Alla luce di ciò proprio non si intende come possa un TSRM, esautorato di ogni autonomia e titolarità professionali – fatto che andiamo denunciando da tutta una vita in questa ed altre sedi – agire in guisa di siffatto articolo 64, ove peraltro si vada gravemente dimenticando ciò che bisogna tenere in saldo riferimento allorquando ci si accinga a mettere mano alla deontologia: I Reati Tipici nella professione sanitaria, ossia i delitti che i professionisti sanitari possono commettere nell’esercizio delle proprie funzioni. Tra questi si annoverano, giusto caso, i seguenti, rientranti nei delitti contro la pubblica amministrazione: Rifiuto di atti d’ufficio – Omissione: art. 328 c. 1 c. p.); Interruzione di un servizio pubblico o di pubblica necessità (art. 331 c. p.); Omessa denuncia da parte di un incaricato di pubblico servizio (art. 362 c. p.). Questi reati sarebbero imputabili al TSRM che, invocando tale articolo avente assai relativo “peso” nella gerarchia delle fonti giuridiche, essendo classificato quale “dottrina”, dovesse (eventualità peraltro, allo stato, inaudita) davvero «rifiutarsi di effettuare una prestazione, se ritiene una prescrizione non appropriata», laddove il rifiuto descritto dall’autore sarebbe peraltro un bluff, visto che ci si rifiuta quasi “in via preliminare” richiamando l’intervento del medico radiologo (sempre che sia presente in struttura, cui la 3a ipotesi di reato), pertanto l’azione non corrisponderebbe nemmeno ad un vero rifiuto.
Pertanto, che il TSRM possa esercitare addirittura un diniego, invocando l’art. 64 del proprio Codice Deontologico, corrisponde a quanto descritto nel mio recente pezzo, pubblicato pochi giorni fa:
«… per quei pochi che per converso agli andazzi subottimali intendono invece esercitare comportamenti tanto virtuosi quanto intransigenti, si spalancano le porte delle incomprensioni, degli incidenti d’ogni tipo, dei battibecchi, dell’apartheid professionale su base di dominanza medica, del pettegolezzo misto a mera diffamazione o anche calunnia, ed infine del mobbing con il concreto rischio di perdere il lavoro unitamente alla credibilità personale, perché “non in linea” con i più (dirigenti ipocriti compresi).».
Carissimo dott.
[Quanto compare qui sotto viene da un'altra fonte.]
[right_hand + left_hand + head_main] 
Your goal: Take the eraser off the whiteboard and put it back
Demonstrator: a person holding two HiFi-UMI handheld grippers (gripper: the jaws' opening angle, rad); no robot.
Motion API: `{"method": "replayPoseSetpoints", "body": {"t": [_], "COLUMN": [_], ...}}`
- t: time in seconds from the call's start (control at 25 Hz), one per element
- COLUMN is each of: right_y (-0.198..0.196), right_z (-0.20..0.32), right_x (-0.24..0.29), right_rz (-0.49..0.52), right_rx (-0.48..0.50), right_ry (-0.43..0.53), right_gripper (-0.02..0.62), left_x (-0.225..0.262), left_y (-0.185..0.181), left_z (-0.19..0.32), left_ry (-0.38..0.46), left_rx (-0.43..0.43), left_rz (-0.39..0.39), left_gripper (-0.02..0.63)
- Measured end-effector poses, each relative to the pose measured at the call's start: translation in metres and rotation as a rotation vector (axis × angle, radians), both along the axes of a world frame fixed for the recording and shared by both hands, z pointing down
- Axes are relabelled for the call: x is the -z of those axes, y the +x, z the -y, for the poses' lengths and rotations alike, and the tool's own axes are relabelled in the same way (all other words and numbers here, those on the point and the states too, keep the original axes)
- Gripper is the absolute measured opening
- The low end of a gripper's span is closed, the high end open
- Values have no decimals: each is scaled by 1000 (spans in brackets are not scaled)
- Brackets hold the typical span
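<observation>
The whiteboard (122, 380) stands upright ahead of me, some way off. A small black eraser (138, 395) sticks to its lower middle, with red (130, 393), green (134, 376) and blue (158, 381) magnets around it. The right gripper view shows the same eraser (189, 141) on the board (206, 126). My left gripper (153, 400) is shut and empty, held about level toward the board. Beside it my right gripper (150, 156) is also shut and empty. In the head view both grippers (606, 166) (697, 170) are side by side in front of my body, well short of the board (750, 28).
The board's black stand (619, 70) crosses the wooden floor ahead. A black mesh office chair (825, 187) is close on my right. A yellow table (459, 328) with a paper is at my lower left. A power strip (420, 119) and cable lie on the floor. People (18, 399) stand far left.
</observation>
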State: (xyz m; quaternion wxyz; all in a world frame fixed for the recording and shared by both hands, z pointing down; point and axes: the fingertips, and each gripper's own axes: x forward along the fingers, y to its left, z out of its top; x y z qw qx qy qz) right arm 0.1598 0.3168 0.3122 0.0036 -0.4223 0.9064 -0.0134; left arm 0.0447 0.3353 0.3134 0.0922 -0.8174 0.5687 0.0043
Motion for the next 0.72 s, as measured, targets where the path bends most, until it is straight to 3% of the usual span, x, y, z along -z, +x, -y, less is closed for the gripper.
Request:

Brazzo …
Lei provi anche soltanto a pensare di agire in siffatta modalità … e vedrà come nella PA si spalancano le porte per il consiglio disciplina (e forse anche verso il Tribunale) … e nella PMI sanitaria si spalancano le porte … dritto verso casa.
Questo è il risultato delle ormai decennali politiche accomodanti e negazioniste della Federazione FNO TSRM PSTRP, che invece che contestare la titolarità unica del medico radiologo relativamente a giustificazione ed ottimizzazione degli esami radiologici, rivendicandone la giusta condivisione professionale, cerca di aggirare l’ostacolo con il codice deontologico, quindi cesellando, nunc et semper, il fantasma nazionale: l’ “Italian Ghost Radiographer”.